After more than two years of quiet work involving suicide prevention specialists, gun rights advocates, health care providers and others, Washington State’s ambitious Safer Homes Suicide Awareness project officially kicks off this Sunday, Sept. 10 at Franklin Field in Aberdeen.
The program begins at 9 a.m. and includes information on firearms safety, some of the warning signs of suicide, free gun safety devices and a drawing for a gun safe worth $800, according to the Aberdeen Daily World.
The effort has been championed by a coalition of interest groups, not the least of which is gun owners. Alan Gottlieb, founder and executive vice president of the Bellevue-based Second Amendment Foundation and chairman of the Citizens Committee for the Right to Keep and Bear Arms has been one of the key movers, along with University of Washington Associate Professor Jennifer Stuber, co-founder of Forefront Suicide Prevention.
In Washington State, roughly 80 percent of the annual firearms fatalities are suicides. That’s above the national average.
In 2015, Washington reported 209 homicides, of which 141 involved firearms, according to the FBI Uniform Crime Report for that year.
Data from the Washington State Department of Health shows 160 firearm-related homicides for that year, but a stunning 535 suicides involving guns.
Anti-gunners typically lump homicides and suicides together and call it “gun violence,” but others look at suicides differently. One certainly doesn’t combat suicides the same way as homicides, and the solutions or preventive measures are definitely different. Homicide is a crime, while suicide is an emotional/mental health issue.
Gottlieb became involved in the process months before a program proposal was presented to the State Legislature in Olympia in 2016. He and Stuber, and a handful of others held a series of quiet meetings that also involved State Rep. Tina Orwall, a Des Moines Democrat. He also traveled to Olympia twice to testify.
The education effort includes a training video for firearms retailers.
Perhaps the most refreshing surprise in this project for Evergreen State gun rights activists is that it’s not a gun control campaign, and it has involved genuine gun safety experts – retailers and gun owners, themselves – literally from the start. One might even suggest the process was educational for everyone.
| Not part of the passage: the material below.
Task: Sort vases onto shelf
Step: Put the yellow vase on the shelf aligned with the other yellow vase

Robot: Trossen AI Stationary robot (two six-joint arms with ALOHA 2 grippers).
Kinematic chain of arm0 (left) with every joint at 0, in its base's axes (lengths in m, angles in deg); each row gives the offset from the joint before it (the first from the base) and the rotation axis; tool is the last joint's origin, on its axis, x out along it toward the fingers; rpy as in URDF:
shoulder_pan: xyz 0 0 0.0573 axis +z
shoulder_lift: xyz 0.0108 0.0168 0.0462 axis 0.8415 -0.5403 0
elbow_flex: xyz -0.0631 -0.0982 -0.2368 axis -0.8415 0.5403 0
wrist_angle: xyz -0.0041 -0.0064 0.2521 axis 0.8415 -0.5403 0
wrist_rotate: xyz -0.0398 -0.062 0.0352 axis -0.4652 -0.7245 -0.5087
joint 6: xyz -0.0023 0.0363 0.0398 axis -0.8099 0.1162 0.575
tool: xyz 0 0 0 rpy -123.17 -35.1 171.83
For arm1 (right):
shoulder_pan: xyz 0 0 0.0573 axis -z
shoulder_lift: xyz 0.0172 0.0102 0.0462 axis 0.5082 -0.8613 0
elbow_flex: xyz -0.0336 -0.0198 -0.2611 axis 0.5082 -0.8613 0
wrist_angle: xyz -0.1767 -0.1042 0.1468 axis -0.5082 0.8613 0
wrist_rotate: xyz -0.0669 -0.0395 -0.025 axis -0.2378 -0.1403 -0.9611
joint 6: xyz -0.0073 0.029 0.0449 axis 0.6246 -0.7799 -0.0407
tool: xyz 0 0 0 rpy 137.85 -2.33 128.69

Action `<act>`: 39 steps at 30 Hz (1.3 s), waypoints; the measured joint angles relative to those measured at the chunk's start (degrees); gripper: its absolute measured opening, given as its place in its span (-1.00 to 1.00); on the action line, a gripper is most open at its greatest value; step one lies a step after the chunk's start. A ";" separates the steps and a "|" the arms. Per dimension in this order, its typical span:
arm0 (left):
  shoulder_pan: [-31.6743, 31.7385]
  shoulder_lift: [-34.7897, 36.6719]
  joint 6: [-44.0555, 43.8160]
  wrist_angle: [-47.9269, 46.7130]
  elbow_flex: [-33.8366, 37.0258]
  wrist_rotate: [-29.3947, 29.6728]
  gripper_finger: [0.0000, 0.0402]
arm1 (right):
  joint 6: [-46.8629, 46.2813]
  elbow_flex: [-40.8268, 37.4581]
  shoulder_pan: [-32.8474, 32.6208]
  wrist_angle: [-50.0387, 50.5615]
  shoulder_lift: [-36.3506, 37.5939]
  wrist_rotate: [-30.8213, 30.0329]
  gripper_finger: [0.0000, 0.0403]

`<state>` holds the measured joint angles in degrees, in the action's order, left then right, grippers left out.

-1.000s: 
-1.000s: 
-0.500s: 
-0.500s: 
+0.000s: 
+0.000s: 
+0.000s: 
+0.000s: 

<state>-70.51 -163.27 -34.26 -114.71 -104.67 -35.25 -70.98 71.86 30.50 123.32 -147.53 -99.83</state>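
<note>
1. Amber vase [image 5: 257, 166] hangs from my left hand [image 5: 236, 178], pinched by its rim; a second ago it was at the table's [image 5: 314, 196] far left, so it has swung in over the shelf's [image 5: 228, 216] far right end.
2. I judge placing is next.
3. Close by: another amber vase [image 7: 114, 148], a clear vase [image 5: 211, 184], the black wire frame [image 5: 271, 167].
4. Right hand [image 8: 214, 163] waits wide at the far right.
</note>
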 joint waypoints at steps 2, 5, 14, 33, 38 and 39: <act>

According to an article in the UW News, the rate of suicide nationally has increased over the past 15 years, with the two most at-risk groups being adolescent girls and middle-aged men. It is the second group that could be most directly affected by this program.
This year, the project entered the funding stage, and a suicide prevention training requirement for pharmacists as part of their license renewal took effect.
This Safer Homes project may not be the cure-all, but its advocates see it as a promising approach to a serious problem.